Genetic variants in microRNA-146a (C>G) and microRNA-1269b (G>C) are associated with the decreased risk of oral premalignant lesions, oral cancer, and pharyngeal cancer.

OBJECTIVE: To investigate the relationships between two single-nucleotide polymorphisms at miR-146a C>G (rs2910164) and miR-1269b G>C (rs7210937) and the risk of developing oral premalignant lesions (OPLs), oral squamous cell carcinoma (OSCC), pharyngeal SCC (PSCC), and oral and pharyngeal SCC (OPSCC).

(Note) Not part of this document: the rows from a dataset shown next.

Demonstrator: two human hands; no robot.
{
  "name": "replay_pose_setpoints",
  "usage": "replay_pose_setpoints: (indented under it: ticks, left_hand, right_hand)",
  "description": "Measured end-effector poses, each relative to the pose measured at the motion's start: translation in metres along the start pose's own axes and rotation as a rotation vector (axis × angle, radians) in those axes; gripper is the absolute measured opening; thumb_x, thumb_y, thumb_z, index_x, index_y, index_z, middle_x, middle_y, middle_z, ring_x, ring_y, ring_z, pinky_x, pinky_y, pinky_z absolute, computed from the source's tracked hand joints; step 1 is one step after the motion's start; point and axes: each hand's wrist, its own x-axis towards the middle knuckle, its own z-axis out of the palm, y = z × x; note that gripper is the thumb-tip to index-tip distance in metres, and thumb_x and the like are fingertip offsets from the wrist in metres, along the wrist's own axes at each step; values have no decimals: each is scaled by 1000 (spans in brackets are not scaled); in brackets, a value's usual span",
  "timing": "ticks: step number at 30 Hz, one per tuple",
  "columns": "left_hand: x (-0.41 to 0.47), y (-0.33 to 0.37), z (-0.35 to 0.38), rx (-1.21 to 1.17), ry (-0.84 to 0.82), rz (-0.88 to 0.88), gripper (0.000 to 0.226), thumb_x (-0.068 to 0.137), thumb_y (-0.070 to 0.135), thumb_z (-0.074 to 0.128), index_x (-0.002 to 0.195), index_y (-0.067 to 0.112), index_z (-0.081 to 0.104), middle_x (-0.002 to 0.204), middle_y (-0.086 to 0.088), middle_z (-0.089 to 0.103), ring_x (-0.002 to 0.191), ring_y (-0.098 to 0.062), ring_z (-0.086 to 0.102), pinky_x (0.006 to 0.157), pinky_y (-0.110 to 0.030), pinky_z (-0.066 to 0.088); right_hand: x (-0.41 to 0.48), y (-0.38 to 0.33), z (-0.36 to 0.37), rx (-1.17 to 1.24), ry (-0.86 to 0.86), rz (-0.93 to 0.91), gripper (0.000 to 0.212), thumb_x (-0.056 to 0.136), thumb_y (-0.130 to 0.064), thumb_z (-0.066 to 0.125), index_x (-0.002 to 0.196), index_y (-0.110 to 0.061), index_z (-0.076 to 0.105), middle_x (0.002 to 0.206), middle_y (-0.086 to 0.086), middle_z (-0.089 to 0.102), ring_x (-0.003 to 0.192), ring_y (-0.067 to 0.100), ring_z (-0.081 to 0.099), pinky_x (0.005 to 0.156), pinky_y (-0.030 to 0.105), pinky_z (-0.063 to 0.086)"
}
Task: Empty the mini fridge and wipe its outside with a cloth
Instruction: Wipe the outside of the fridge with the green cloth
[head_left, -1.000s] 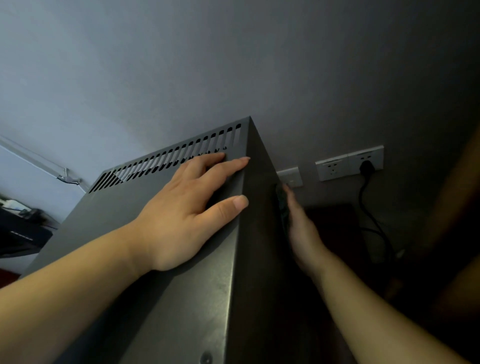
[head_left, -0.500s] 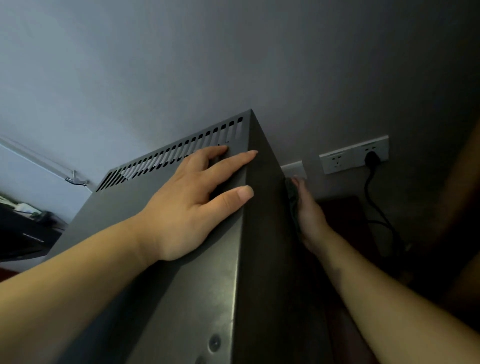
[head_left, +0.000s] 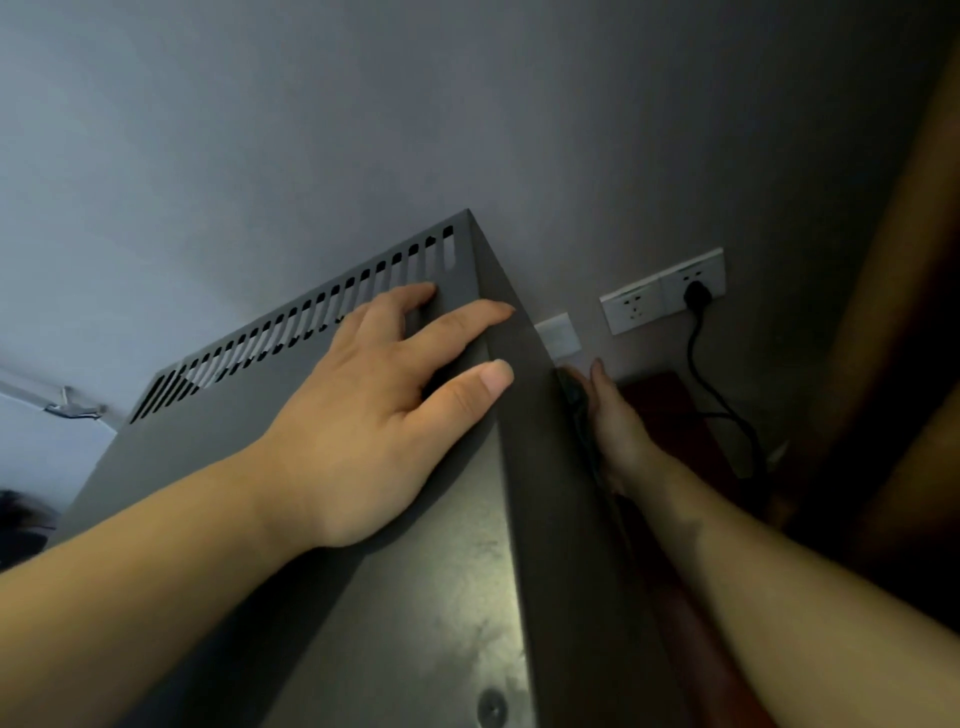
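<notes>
The mini fridge (head_left: 415, 597) is a dark grey metal box with a row of vent slots along its rear top edge. My left hand (head_left: 363, 415) lies flat on the top near the rear right corner, fingers straight and fingertips at the right edge. My right hand (head_left: 618, 431) reaches down the fridge's right side wall near the back, fingers straight. It presses a dark cloth (head_left: 575, 395) against that wall. Only a narrow strip of the cloth shows between palm and metal. The fridge door and inside are out of view.
A grey wall stands close behind the fridge. On it are a white switch (head_left: 558, 335) and a double socket (head_left: 662, 291) with a black plug and cable (head_left: 698, 296) hanging down. A reddish wooden surface (head_left: 670, 410) lies right of the fridge, beside a brown wooden frame (head_left: 893, 312).
My right hand with the cloth has slid along the fridge's side wall toward the rear corner. My left hand has stayed flat on the top.
</notes>
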Motion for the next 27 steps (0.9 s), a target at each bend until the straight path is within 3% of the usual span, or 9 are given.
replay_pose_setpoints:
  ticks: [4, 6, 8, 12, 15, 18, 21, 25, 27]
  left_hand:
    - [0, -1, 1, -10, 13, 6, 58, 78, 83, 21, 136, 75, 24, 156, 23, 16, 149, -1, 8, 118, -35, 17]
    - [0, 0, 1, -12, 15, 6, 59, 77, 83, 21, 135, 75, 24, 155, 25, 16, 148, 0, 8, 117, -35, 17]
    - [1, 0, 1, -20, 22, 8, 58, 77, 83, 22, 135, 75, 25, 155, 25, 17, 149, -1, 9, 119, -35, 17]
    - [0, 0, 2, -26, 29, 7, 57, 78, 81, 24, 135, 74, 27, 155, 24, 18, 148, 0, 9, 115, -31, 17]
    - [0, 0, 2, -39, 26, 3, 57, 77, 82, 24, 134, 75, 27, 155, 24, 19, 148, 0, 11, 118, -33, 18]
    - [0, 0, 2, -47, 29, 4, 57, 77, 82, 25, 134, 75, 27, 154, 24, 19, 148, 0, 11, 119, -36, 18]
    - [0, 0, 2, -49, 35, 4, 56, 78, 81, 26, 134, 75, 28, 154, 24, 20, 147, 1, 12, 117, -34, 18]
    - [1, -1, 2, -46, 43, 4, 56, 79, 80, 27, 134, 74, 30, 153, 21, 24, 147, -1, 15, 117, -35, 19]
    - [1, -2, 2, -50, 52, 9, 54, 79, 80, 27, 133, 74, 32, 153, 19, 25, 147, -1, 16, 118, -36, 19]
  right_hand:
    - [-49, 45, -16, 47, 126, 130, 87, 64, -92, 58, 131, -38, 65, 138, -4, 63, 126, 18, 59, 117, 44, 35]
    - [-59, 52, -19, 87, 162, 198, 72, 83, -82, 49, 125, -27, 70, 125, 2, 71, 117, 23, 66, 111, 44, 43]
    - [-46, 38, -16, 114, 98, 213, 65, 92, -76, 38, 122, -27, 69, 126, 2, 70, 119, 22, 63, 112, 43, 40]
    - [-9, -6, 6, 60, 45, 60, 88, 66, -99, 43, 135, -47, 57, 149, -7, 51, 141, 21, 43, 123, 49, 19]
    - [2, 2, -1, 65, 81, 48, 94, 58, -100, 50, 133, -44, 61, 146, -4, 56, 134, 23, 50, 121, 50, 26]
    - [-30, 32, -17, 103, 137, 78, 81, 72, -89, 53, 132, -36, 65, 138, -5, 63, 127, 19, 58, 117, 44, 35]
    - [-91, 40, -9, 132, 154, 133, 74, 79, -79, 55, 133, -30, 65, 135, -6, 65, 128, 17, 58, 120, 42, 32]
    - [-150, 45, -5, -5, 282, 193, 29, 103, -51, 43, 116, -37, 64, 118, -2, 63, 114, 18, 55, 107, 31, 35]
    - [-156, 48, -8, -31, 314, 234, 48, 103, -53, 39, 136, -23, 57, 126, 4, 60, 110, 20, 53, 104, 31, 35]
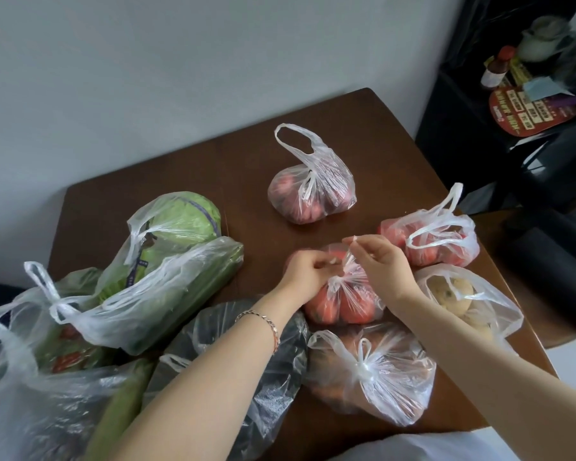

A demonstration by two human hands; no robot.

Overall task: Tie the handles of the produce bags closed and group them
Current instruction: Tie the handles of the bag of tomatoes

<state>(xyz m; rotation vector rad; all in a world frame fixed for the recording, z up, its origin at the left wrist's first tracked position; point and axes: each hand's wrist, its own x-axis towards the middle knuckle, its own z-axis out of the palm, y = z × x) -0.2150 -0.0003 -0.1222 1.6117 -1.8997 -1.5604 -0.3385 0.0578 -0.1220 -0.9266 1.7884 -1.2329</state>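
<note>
A clear bag of tomatoes [343,304] sits in the middle of the brown table [233,161]. My left hand [308,272] pinches one handle end at the bag's gathered neck. My right hand [379,261] pinches the other handle end and holds it raised just above the neck. A tied bag of red produce [368,371] lies in front of it. Two more bags of tomatoes lie with loose handles, one at the far centre [311,191] and one at the right [436,241]. A bag of potatoes [463,297] lies open under my right forearm.
Bags of cabbage [180,221] and long green vegetables [153,294] crowd the table's left side, with a dark bag [263,361] under my left forearm. A black shelf [512,94] with bottles stands at the right. A grey wall runs behind the table.
</note>
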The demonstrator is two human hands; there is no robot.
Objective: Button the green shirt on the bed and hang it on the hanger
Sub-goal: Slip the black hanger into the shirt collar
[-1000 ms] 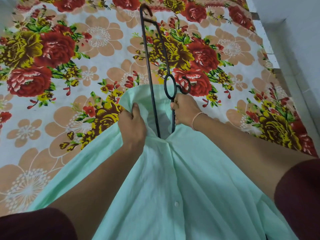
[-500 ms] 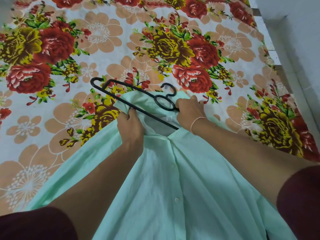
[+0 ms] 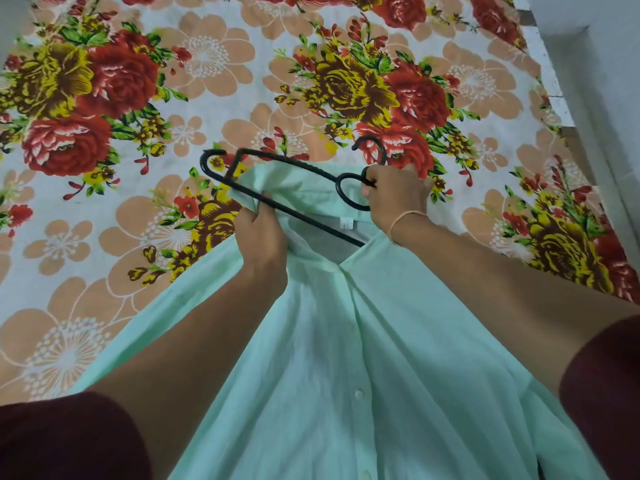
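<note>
- L hand (image 3: 262,239): fingers curled, pinching shirt (image 3: 346,341) collar, knuckles up.
- R hand (image 3: 396,195): fist round hanger (image 3: 311,220) neck, thin band at wrist.
- L forearm (image 3: 194,337) & R forearm (image 3: 502,282) stretched fwd, converging.

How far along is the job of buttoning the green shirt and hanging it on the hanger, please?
Done: the shirt looks buttoned, buttons showing down its front. In hand: the right hand grips the hanger by its hook, one end tucked inside the collar; the left hand holds the collar open. Left: the hanger's other end sticks out beyond the collar.
</note>
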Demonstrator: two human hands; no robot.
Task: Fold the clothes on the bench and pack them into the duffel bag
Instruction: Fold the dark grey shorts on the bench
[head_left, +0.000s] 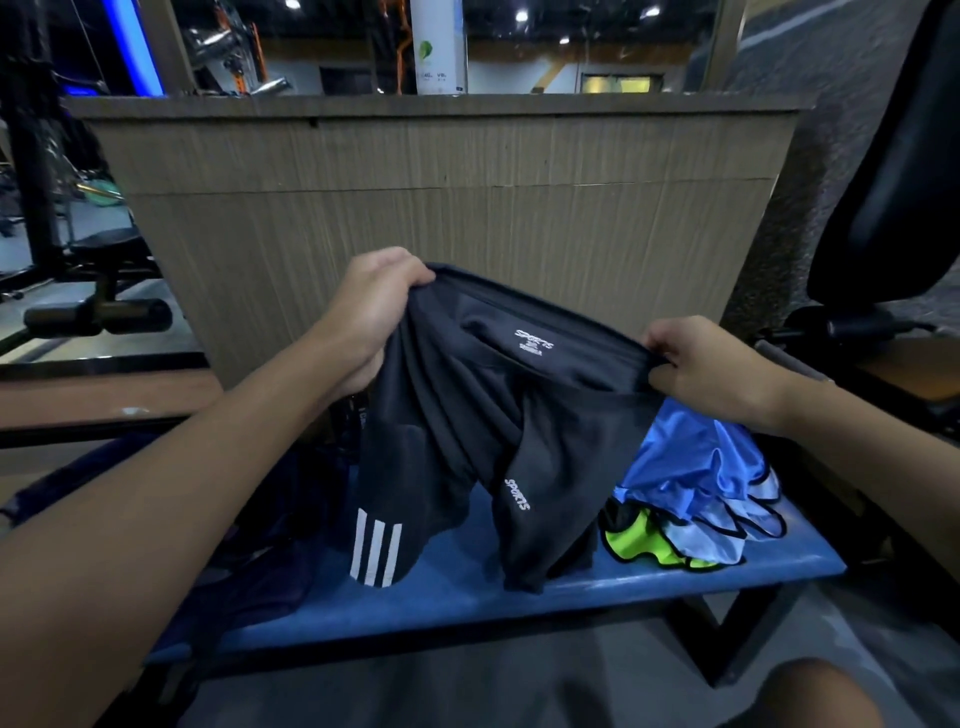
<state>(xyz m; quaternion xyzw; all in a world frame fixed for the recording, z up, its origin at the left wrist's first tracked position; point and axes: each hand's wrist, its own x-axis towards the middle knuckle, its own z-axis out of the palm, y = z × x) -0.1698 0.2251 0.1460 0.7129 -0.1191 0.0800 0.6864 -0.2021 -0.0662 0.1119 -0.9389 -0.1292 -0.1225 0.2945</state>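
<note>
Black sports shorts with three white stripes on one leg hang above the blue bench, their hems brushing the seat. My left hand grips the waistband's left end. My right hand pinches the waistband's right end. The waistband is stretched between both hands with the label facing me. To the right on the bench lies a crumpled light blue garment with black trim, and a neon yellow-green piece beside it. A dark navy fabric heap lies at the bench's left; I cannot tell whether it is clothing or the bag.
A wood-panelled counter stands right behind the bench. Gym equipment with a padded roller is at the left. A black padded seat back rises at the right. Grey floor lies in front of the bench.
</note>
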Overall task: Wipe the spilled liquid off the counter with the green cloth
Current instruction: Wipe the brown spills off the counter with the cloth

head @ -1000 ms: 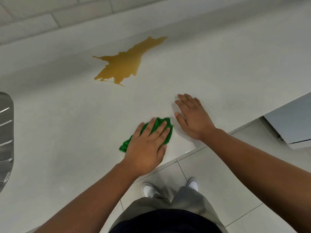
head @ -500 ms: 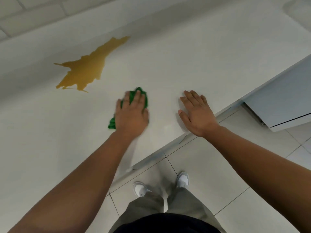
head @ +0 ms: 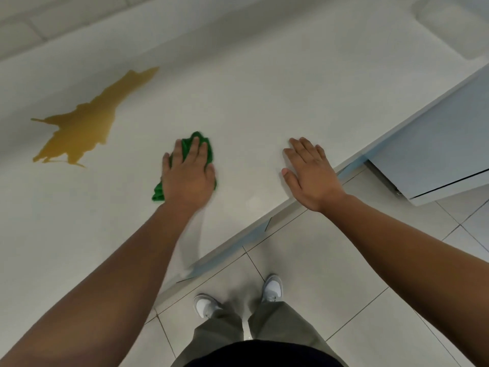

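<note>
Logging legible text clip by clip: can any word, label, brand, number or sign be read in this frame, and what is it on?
None: no text can be read in this frame.
The counter, green cloth, spilled liquid, cabinet door, wall tiles and shoes show no print, logo or number.

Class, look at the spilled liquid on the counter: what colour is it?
The spill is a brownish amber-yellow, seen clearly in the head view.
</note>
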Demonstrator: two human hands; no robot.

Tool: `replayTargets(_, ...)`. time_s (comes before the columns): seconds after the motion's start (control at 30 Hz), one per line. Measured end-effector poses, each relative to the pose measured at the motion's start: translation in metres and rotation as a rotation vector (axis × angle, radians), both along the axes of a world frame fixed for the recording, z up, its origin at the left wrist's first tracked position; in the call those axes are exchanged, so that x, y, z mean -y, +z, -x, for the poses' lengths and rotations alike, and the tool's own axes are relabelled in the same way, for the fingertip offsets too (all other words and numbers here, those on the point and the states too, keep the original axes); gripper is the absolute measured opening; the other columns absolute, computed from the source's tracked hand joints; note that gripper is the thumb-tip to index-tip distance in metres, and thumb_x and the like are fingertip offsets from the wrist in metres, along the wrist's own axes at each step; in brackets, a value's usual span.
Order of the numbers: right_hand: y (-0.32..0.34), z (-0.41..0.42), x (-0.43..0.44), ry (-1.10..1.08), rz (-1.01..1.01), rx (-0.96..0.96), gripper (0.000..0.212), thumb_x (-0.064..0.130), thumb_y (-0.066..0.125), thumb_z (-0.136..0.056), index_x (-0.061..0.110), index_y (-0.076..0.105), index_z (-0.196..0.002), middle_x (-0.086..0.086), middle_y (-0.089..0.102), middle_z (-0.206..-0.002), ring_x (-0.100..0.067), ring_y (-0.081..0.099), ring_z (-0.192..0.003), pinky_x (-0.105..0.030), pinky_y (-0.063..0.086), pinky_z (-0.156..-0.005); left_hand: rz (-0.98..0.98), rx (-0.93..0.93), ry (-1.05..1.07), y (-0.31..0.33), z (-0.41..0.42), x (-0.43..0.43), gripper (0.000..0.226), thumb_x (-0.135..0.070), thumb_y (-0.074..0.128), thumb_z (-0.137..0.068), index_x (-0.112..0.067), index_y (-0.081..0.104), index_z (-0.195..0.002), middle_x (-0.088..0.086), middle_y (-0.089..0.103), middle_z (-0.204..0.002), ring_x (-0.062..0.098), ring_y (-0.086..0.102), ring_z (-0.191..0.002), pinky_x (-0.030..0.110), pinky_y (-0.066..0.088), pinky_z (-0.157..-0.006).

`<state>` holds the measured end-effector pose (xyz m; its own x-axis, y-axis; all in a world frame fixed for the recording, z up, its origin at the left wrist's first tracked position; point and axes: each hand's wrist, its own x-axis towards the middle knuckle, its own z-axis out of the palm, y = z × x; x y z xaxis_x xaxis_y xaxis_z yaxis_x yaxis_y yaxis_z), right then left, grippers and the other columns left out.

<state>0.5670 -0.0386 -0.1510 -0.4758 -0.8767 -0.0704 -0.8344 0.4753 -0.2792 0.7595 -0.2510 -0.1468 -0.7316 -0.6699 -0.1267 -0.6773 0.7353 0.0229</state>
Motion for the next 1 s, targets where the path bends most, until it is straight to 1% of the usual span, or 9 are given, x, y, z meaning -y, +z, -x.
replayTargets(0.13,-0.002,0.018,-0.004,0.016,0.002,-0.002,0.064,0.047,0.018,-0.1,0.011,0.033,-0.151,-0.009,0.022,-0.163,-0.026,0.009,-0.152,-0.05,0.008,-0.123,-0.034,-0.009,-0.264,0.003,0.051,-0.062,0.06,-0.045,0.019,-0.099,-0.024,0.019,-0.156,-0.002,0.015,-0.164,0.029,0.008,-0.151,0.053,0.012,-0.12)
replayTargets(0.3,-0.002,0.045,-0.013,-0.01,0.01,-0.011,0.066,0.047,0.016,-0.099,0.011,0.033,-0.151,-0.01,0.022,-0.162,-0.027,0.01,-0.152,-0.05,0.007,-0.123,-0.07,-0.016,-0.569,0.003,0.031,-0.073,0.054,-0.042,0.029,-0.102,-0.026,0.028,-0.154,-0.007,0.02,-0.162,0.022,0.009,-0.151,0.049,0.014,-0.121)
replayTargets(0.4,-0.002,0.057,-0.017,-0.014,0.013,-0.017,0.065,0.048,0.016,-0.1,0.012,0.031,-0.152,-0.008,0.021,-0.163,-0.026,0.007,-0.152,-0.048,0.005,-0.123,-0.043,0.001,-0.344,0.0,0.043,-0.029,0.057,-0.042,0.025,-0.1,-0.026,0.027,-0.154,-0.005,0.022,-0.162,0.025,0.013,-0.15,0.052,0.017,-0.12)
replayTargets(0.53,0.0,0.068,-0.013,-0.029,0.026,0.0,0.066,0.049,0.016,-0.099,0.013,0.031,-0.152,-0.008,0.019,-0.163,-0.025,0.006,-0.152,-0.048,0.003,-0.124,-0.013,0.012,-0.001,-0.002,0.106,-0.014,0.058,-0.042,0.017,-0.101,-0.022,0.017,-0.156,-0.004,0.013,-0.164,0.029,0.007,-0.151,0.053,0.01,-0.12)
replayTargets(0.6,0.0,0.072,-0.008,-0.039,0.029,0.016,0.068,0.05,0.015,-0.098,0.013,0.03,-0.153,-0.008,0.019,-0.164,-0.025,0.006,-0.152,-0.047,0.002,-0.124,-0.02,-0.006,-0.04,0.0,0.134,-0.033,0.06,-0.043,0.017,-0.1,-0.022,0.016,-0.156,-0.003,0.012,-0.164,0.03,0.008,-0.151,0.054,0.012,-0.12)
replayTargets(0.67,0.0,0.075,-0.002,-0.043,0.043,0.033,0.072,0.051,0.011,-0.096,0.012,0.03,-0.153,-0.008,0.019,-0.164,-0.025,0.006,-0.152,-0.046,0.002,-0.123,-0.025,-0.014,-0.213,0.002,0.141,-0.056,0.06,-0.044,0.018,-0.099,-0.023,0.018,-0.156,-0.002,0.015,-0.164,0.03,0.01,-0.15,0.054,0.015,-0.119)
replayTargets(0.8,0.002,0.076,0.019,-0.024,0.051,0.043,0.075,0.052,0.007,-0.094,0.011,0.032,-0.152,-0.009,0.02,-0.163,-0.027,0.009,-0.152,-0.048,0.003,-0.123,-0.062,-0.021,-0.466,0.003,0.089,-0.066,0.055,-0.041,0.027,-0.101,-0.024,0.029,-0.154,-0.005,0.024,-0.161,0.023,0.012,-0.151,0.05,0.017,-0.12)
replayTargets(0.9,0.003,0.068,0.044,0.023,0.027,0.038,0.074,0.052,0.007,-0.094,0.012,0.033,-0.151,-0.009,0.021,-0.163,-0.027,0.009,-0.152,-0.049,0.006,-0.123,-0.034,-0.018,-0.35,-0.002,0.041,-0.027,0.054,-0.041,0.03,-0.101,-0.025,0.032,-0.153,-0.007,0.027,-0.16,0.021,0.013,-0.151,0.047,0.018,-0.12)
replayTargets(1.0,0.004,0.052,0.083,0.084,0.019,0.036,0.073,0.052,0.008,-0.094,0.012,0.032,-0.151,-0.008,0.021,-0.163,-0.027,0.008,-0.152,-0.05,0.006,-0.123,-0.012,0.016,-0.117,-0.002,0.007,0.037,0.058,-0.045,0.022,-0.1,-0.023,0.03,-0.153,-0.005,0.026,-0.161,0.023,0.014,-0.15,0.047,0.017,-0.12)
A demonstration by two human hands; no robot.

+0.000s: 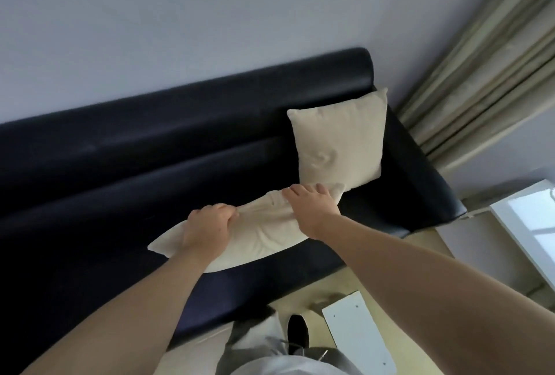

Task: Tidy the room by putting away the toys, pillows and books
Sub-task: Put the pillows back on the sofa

DESIGN: Genotyping of miR-146a C>G and miR-1269b G>C was performed in two case-control studies using the TaqMan assay. A total of 197 healthy control subjects, 241 OPLs patients, and 188 OPSCC patients who habitually chewed betel quid (BQ) were recruited into one case-control study. Additionally, 668 cancer-free control subjects and 658 OPSCC patients were recruited into the other case-control study.
RESULTS: The G/G genotype at miR-146a C>G was associated with the decreased risk of OSCC [adjusted odds ratio (AOR)=0.66, P=0.040], PSCC (AOR=0.42, P=0.013), and OPSCC (AOR=0.63, P=0.020). Additionally, the C allelic type and C/C genotype at miR-1269b G>C decreased the risk of BQ-related oral leukoplakia (C vs. G: AOR=0.68, P=0.012;C/C vs. G/G: AOR=0.43, P=0.009), BQ-related OPLs (C vs. G: AOR=0.69, P=0.008;C/C vs. G/G: AOR=0.44, P=0.005), and BQ-related OPSCC (C vs. G: AOR=0.65, P=0.003;C/C vs. G/G: AOR=0.47, P=0.011). In OPSCC patients, the G/G genotype of miR-146a was correlated with well-differentiated cells (P=0.041), and the G/C and C/C genotypes of miR-1269b were correlated with the absence of lymph node involvement (P=0.031), especially in OSCC patients (P=0.038 and P=0.007, respectively).
CONCLUSION: The genetic variants of miR-146a and miR-1269b are biomarkers against the development of OPLs and OPSCC.